2 September 2024

4,000 years of conflict over water: a timeline

Morgan Shimabuku

On June 6, 2023, bombs hit and destroyed the Kakhovka Dam in southern Ukraine and eliminated its hydropower generation, draining the massive reservoir behind the dam and flooding four cities and several dozen villages downstream (Gleick et al. 2023). The flooding left at least 50 people dead and hundreds missing—perhaps dead (Kullab and Novikov 2023). It caused contamination from pollutants picked up from sites along the river such as wastewater treatment plants and landfills, as well as contaminants that had been locked up in waters and soils behind the dam (Vyshnevskyi et al. 2023). Losing the reservoir, which had been the largest on the Dnipro River, also cut off the cooling source for the Zaporizhzhia Nuclear Power Plant and the water supply for 580,00 hectares of crops—about 2,239 square miles, or an area larger than the state of Delaware (Gleick et al. 2023). It was also the drinking water source for an estimated 700,000 people (Mirovalev and Mirovalev 2023). The repercussions of this attack are likely to last from years to decades.

Attacks on water infrastructure and water supplies are not new. Records of water-related conflicts go back 4,000 years to Sumeria, where the neighboring city-states of Umma and Lagash fought over water and irrigated lands. In that instance, the attacks went back and forth for a century. (See Figure at top of page, or click here for the interactive version.)

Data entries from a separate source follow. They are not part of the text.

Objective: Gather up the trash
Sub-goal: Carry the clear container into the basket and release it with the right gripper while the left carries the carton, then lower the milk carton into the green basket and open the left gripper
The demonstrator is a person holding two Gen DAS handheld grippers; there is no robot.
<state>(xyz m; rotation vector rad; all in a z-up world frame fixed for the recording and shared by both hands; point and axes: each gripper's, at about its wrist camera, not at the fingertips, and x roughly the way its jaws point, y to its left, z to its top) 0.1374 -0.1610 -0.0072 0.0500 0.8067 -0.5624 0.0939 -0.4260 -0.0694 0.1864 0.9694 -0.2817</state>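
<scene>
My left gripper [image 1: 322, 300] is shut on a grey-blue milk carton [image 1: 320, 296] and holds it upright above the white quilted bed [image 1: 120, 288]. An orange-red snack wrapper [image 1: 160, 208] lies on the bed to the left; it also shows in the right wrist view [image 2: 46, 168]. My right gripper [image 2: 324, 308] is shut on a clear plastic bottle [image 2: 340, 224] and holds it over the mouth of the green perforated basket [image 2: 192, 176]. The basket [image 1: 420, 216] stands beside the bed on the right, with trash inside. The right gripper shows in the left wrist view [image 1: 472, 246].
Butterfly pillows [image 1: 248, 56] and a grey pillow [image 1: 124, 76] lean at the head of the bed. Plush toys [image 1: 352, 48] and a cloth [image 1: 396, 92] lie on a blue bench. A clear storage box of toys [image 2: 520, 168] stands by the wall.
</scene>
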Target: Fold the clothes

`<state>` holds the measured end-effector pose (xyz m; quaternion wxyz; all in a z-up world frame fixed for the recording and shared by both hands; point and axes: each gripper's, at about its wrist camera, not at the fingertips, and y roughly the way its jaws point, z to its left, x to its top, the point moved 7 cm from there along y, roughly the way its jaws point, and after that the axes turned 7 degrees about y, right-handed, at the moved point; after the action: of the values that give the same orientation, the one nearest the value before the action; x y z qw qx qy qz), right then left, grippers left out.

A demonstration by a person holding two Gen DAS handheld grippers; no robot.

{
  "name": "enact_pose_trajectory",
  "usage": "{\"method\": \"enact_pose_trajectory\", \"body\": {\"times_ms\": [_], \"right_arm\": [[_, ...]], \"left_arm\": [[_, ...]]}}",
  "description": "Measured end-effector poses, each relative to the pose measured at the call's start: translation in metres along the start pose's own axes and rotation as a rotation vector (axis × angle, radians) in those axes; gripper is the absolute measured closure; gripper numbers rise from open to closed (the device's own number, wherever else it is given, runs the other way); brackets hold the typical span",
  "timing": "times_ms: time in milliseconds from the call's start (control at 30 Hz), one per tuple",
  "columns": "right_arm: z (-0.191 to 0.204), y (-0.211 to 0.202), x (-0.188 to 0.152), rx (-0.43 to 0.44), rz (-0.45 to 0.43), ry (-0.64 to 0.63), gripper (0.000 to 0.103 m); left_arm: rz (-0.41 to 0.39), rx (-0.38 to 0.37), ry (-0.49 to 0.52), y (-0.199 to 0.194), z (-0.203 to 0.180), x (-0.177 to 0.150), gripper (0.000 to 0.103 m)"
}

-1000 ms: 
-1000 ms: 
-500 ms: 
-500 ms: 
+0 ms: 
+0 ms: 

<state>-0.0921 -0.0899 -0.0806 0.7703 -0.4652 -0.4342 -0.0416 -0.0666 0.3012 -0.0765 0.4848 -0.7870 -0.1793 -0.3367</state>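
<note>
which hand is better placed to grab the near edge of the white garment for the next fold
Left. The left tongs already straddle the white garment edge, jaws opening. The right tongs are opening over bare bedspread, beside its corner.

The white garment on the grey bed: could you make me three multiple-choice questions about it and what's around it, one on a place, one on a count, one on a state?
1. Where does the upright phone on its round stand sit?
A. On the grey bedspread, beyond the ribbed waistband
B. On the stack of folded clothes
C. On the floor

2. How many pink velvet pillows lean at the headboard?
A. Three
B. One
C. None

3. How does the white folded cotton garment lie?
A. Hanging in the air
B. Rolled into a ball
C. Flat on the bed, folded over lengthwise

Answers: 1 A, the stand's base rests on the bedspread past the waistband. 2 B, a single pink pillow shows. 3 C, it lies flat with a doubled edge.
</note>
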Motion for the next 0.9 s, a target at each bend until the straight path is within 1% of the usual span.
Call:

In more recent history, water has been part of many international conflicts. In May 2023, a water-rights dispute triggered a violent clash along the Helmand River between Iran and Afghanistan (Gambrell 2023). In Israel and Palestine, even before the current war that’s left water and wastewater systems destroyed in Gaza (UN-OCHA 2023), there have been more than 100 documented violent incidents between the two sides, with attacks on water wells, water pipes, and water treatment plants and violence over water allocations and access.